Mini-lecture D - Eclipses on Mars?
Wade Kniss writes:
>The question I have is this: Would
>solar eclipses on Mars be as spectacular as they are on the
>earth? I ask this because since Phobos and Deimos are
>smaller than the moon, would they be able to block out the
>entire sun, or would they be the same because Mars is that
>much further from the sun that the two variables balance
>each other. Also, since there are 2 moons orbiting Mars,
>does that double the eclipse opportunities or are they
>affected by the angle of their orbital planes?
The question is easy to answer: compare the ratio of true sizes of moon and Sun to the ratio of distances. In our case our Sun is 400 times larger than our Moon and, on the average, 396 times further. Thus we have solar eclipses because the two ratios being equal means that Sun and Moon have the same angular size in our sky.
Since both Moon and Earth orbits are elliptical, the average distance ratio of 396 derives from a minimum ratio of distances of 369 (winter when we are closest to Sun AND if Moon orbit's apogee is at new moon AND coincides with a node = angular eclipse; compare Brian's contributions) and a maximum of 425 (summer when we are farthest to Sun AND if moon orbit's perigee is at new moon AND coincides with a node = very long total eclipse; e.g. July 11, 1991 in Hawaii & Mexico and July 22, 2009 in India & China, each a whopping 6 minutes long - the 18 year Saros cycle that Brian hinted at).
For both calculations, eclipses in general and max./min. eclipses in particular, I just used appropriate numbers in the appendix of your book. To answer your question yourself, look up distance Sun-Mars, distance Mars-Phobos/Deimos (minus Mars radius since Val Kilmer and Gary Sinise are standing on the surface) -> ratio; then look up sizes of Sun and Mars -> ratio. Now compare.
I took the incredible image on the left last September while I was on
a secret mission aboard the Mars
Polar Lander. Contrary to many newspaper accounts I was able
to land the craft safely, unfortunately though not at the pole but fairly
close to the equator.
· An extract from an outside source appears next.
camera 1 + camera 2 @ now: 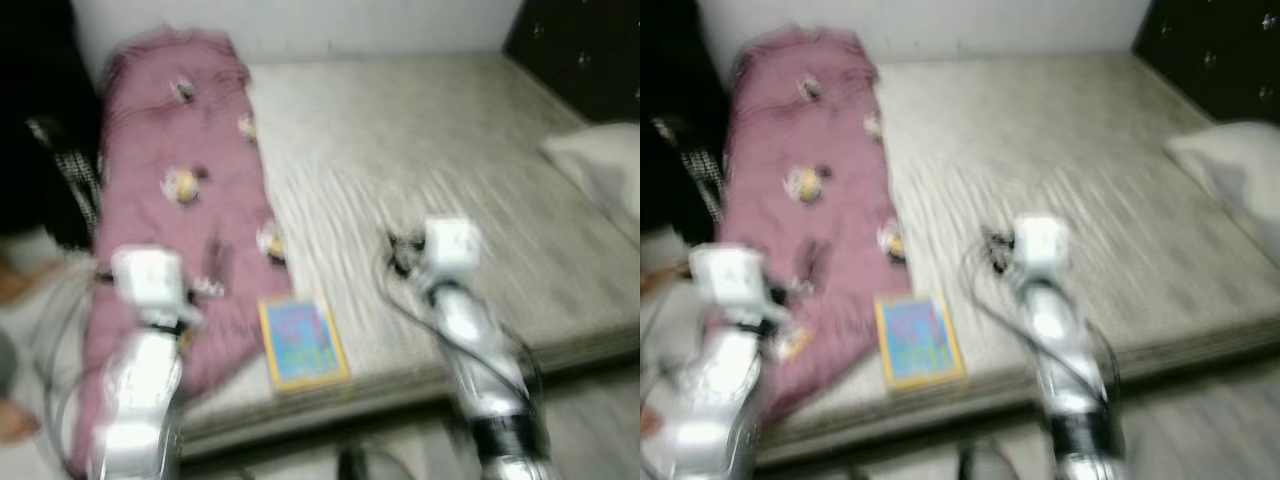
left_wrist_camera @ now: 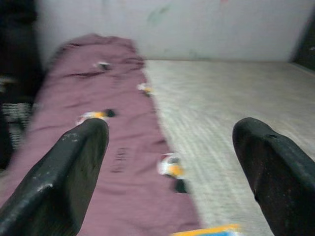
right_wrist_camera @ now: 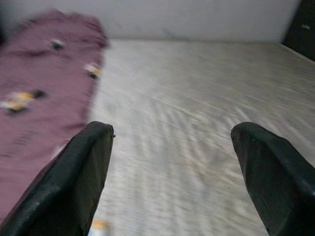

As it turns out, one of my most impressive
vistas was this annular eclipse of Phobos, Mars' largest and closest moon.
I timed the contacts as follows: 1st at 13:26:22, 2nd at 13:26:36, 3rd
at 13:26:48, and 4th at 13:27:02. One notices that the eclipse is
very short, due to Phobos' fast orbital speed (it has a 7h
39m period). Total eclipses are not possible: the eccentricity
of Phobos' orbit is small (e=0.015) and the moon was close to its perimartes
anyway.
After my investigations at this location, I trekked about 550 miles
due north where I established the colony "Hotzenplotz" in reference to
my adopted home town back on Earth which lies at the same longitude and
latitude. (The colony is temporarily vacant.) Upon
returning to Earth I used the software Redshift 3 to produce the
image on the right, and noticed, low and behold, that there will be an
eclipse at this location coming up soon, this time with Phobos being near
its apomartes. (the contact times will be: 1st at 15:07:35, 2nd at
15:07:47, 3rd at 15:08:09, and 4th at 15:08:21.)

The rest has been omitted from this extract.